_Exercise requirements:_ Entries follow. Give back exactly the lines starting at the one containing "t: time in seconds" and ending at the one containing "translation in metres", and no other lines.
==== Data to process ====
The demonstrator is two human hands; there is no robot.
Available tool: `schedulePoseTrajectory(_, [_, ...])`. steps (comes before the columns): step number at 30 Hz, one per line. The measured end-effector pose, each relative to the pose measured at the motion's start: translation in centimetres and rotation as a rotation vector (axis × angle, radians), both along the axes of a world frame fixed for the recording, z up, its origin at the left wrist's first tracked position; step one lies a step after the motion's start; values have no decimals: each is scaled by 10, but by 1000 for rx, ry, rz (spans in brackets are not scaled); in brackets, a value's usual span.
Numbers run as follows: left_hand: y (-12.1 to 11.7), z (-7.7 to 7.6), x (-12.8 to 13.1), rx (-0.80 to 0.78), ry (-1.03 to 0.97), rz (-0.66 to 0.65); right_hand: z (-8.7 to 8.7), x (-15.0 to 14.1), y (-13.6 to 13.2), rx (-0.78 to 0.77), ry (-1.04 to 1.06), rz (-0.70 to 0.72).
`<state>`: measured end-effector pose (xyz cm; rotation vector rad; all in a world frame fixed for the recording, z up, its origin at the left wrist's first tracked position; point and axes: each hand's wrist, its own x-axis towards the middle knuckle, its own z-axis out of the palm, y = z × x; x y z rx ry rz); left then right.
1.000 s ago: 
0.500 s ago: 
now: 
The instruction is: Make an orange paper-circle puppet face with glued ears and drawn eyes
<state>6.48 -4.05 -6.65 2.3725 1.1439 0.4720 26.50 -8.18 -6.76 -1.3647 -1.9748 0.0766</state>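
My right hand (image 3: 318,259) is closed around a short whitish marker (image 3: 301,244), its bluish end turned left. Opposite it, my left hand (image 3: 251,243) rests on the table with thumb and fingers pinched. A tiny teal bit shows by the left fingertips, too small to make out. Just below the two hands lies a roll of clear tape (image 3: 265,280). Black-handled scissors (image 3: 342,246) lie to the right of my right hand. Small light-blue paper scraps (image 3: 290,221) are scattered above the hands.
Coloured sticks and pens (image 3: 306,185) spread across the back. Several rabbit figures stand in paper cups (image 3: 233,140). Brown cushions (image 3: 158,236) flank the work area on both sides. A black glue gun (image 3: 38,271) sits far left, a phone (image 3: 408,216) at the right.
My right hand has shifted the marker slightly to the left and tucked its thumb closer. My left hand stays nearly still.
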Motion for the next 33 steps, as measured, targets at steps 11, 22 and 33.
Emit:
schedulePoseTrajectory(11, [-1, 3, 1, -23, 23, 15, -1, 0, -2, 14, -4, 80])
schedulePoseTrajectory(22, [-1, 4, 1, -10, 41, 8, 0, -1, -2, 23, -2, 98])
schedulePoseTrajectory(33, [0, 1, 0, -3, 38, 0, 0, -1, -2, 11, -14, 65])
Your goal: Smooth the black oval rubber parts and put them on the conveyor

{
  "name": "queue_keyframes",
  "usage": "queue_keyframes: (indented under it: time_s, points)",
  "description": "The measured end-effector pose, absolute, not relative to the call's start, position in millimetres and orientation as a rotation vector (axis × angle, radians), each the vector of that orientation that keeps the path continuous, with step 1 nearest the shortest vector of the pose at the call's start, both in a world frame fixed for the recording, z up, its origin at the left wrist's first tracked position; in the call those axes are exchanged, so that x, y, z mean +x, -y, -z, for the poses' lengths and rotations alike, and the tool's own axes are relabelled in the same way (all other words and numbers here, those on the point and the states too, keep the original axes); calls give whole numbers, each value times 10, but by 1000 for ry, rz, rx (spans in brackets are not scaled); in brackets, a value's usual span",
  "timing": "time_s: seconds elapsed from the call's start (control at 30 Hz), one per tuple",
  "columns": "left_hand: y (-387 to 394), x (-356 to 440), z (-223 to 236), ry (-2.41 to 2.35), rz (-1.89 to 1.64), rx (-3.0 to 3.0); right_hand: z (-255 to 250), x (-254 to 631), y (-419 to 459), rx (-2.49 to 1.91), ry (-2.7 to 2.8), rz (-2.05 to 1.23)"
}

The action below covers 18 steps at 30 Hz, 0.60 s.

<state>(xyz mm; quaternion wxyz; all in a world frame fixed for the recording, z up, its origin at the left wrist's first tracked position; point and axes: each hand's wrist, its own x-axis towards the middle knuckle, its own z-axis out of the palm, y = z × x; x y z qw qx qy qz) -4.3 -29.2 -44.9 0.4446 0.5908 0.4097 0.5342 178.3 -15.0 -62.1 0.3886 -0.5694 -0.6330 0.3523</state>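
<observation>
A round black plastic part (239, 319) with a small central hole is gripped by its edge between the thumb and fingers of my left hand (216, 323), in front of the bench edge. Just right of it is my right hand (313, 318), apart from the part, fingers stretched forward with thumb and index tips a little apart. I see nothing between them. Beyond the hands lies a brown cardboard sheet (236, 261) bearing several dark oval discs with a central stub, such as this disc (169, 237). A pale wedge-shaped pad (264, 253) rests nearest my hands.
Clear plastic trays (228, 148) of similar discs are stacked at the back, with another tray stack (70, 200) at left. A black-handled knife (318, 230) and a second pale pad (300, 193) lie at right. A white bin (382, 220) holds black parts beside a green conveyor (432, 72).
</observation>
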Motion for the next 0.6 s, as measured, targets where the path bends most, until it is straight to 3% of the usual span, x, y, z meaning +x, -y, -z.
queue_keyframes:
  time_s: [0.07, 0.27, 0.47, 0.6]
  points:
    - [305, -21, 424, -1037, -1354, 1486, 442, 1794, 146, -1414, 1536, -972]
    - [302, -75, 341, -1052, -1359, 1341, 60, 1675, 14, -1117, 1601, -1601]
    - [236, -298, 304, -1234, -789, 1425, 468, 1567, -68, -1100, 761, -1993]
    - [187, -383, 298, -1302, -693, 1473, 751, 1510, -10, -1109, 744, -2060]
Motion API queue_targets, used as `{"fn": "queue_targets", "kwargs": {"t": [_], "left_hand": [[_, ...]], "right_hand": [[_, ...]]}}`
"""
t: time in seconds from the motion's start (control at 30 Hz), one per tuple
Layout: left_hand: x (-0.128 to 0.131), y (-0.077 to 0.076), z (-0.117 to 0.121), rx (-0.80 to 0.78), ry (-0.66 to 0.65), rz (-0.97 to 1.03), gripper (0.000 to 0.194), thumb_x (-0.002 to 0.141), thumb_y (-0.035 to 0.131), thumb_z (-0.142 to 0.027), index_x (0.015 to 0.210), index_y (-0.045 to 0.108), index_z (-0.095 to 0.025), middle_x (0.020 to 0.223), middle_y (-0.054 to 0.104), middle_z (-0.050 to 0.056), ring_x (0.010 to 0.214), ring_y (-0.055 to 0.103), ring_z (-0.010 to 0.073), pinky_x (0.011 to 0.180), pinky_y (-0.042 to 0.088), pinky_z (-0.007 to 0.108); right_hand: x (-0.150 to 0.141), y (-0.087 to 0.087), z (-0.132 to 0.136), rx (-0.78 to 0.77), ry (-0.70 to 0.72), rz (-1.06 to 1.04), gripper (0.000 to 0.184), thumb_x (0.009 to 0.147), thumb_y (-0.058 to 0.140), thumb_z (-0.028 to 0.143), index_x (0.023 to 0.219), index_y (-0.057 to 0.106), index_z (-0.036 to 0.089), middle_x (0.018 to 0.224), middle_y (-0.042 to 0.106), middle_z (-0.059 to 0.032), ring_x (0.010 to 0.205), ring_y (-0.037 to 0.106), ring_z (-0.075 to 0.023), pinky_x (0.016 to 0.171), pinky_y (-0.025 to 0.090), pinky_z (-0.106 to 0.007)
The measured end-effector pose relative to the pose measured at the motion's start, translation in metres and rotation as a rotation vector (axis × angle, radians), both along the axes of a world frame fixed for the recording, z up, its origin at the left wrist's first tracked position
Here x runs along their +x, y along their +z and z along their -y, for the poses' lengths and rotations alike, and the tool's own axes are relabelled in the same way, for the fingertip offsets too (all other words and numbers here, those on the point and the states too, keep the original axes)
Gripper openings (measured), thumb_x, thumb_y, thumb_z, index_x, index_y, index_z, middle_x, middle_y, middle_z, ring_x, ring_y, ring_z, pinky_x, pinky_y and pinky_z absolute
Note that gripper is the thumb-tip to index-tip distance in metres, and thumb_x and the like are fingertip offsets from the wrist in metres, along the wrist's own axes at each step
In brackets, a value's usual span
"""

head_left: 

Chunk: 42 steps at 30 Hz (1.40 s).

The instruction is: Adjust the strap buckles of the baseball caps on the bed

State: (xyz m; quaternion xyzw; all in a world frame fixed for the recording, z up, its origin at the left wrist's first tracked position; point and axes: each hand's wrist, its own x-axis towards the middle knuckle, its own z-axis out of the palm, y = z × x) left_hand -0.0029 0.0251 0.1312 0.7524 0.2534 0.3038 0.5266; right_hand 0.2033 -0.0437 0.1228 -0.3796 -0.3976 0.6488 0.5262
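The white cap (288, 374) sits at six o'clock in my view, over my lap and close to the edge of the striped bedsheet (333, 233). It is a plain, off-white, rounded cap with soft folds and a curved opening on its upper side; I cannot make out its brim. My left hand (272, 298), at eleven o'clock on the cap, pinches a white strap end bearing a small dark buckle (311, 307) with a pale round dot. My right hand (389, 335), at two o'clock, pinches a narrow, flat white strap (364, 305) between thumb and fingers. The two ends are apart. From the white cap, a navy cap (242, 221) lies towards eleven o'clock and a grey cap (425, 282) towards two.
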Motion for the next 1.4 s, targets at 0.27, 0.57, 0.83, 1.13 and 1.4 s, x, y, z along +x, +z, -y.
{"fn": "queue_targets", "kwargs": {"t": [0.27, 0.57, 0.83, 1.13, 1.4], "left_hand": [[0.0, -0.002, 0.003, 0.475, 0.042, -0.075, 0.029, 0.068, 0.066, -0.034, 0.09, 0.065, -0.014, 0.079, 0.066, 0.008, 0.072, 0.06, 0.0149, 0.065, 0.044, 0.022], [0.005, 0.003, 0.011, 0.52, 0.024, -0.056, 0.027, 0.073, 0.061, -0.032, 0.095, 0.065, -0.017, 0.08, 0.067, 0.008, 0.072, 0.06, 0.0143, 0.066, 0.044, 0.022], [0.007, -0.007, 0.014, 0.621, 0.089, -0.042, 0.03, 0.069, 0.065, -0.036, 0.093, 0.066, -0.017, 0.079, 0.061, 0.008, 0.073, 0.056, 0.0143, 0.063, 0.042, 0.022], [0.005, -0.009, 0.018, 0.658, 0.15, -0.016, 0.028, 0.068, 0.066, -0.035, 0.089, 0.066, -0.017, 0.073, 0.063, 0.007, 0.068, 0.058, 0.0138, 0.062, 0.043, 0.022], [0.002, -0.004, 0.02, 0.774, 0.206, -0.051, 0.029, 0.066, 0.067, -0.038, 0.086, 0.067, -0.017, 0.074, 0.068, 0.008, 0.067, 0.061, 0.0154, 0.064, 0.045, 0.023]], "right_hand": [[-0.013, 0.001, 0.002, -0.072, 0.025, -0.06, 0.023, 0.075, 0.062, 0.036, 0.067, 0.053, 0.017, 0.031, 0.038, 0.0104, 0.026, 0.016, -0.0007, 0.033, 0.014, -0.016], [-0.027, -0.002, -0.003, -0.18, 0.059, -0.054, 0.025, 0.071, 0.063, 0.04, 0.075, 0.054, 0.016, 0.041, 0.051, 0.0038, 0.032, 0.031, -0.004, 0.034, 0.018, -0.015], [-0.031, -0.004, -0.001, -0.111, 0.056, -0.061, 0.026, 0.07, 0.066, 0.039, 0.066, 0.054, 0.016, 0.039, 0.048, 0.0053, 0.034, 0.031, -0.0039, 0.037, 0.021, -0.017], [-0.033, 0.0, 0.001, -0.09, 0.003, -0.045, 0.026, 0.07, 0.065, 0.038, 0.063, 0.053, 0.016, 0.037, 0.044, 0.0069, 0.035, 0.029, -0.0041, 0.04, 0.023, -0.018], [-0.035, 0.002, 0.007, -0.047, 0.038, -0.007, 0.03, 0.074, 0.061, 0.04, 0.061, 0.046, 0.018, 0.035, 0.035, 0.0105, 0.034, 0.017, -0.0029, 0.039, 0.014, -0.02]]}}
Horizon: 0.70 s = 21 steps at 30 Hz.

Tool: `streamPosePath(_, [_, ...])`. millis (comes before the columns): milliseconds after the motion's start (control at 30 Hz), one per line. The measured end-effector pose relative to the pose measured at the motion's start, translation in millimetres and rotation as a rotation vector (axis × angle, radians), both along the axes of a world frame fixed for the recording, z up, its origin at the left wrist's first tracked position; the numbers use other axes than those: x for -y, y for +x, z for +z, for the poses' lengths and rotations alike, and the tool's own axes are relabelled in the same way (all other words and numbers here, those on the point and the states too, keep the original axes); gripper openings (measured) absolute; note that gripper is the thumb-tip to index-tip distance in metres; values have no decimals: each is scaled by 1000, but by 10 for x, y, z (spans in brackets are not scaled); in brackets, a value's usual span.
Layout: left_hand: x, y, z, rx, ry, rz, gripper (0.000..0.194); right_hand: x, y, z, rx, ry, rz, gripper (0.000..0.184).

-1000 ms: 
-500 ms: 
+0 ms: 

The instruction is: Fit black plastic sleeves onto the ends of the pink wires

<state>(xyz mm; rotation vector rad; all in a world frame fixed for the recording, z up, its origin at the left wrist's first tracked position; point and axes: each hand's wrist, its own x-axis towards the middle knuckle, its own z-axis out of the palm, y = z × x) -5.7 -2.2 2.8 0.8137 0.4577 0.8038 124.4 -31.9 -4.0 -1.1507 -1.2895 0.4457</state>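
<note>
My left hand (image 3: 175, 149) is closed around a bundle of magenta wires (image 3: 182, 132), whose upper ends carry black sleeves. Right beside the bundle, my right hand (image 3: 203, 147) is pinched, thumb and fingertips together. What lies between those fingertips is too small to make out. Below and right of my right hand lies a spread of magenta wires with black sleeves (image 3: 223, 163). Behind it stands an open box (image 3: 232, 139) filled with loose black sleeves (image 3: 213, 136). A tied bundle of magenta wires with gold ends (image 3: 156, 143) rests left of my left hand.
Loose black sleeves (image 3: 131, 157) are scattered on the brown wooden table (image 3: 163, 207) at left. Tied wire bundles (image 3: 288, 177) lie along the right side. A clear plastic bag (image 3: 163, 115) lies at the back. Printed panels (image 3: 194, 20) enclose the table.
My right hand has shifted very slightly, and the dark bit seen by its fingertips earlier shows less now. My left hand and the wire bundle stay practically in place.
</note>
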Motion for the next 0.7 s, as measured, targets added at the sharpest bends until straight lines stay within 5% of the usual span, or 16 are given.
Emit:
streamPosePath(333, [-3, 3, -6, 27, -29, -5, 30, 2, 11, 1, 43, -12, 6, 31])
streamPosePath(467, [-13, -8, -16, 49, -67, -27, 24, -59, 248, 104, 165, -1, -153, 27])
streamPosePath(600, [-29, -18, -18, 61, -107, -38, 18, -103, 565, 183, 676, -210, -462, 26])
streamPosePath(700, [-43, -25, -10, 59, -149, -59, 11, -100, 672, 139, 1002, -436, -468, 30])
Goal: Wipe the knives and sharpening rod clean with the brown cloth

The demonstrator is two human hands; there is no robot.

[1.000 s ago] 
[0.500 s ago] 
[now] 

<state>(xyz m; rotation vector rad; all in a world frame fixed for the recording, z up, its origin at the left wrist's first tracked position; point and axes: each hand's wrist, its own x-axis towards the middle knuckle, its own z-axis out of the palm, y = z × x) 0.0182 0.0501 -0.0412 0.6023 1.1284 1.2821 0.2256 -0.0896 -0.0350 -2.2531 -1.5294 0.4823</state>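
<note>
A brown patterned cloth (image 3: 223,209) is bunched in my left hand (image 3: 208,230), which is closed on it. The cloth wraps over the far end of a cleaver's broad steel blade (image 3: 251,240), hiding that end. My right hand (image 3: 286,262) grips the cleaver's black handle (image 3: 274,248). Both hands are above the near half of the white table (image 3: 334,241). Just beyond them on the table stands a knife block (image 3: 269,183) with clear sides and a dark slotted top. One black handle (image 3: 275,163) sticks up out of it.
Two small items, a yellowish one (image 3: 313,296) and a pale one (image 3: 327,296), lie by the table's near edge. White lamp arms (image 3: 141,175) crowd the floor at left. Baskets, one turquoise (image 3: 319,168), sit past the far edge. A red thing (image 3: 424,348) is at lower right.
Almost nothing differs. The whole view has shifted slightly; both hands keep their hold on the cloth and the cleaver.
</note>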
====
_Response to the exercise:_
t: time in seconds from the motion's start (control at 30 Hz), one per tuple
Layout: left_hand: x (-0.128 to 0.131), y (-0.077 to 0.076), z (-0.117 to 0.121), rx (-0.80 to 0.78), ry (-0.66 to 0.65), rz (-0.97 to 1.03), gripper (0.000 to 0.194), thumb_x (-0.002 to 0.141), thumb_y (-0.035 to 0.131), thumb_z (-0.142 to 0.027), index_x (0.015 to 0.210), index_y (-0.045 to 0.108), index_z (-0.095 to 0.025), middle_x (0.020 to 0.223), middle_y (-0.054 to 0.104), middle_z (-0.050 to 0.056), ring_x (0.010 to 0.214), ring_y (-0.055 to 0.103), ring_z (-0.010 to 0.073), pinky_x (0.011 to 0.180), pinky_y (-0.042 to 0.088), pinky_z (-0.007 to 0.108); right_hand: x (-0.150 to 0.141), y (-0.087 to 0.087), z (-0.132 to 0.136), rx (-0.78 to 0.77), ry (-0.70 to 0.72), rz (-1.06 to 1.04), gripper (0.000 to 0.184), thumb_x (0.009 to 0.147), thumb_y (-0.058 to 0.140), thumb_z (-0.028 to 0.143), index_x (0.023 to 0.219), index_y (-0.057 to 0.106), index_z (-0.036 to 0.089), middle_x (0.018 to 0.224), middle_y (-0.042 to 0.106), middle_z (-0.059 to 0.032), ring_x (0.010 to 0.205), ring_y (-0.037 to 0.106), ring_z (-0.075 to 0.023), pinky_x (0.016 to 0.171), pinky_y (-0.025 to 0.090), pinky_z (-0.106 to 0.007)
The measured end-effector pose relative to the pose measured at the motion's start, translation in metres and rotation as a rotation vector (axis × angle, radians), both along the axes of a world frame fixed for the recording, z up, its origin at the left wrist's first tracked position

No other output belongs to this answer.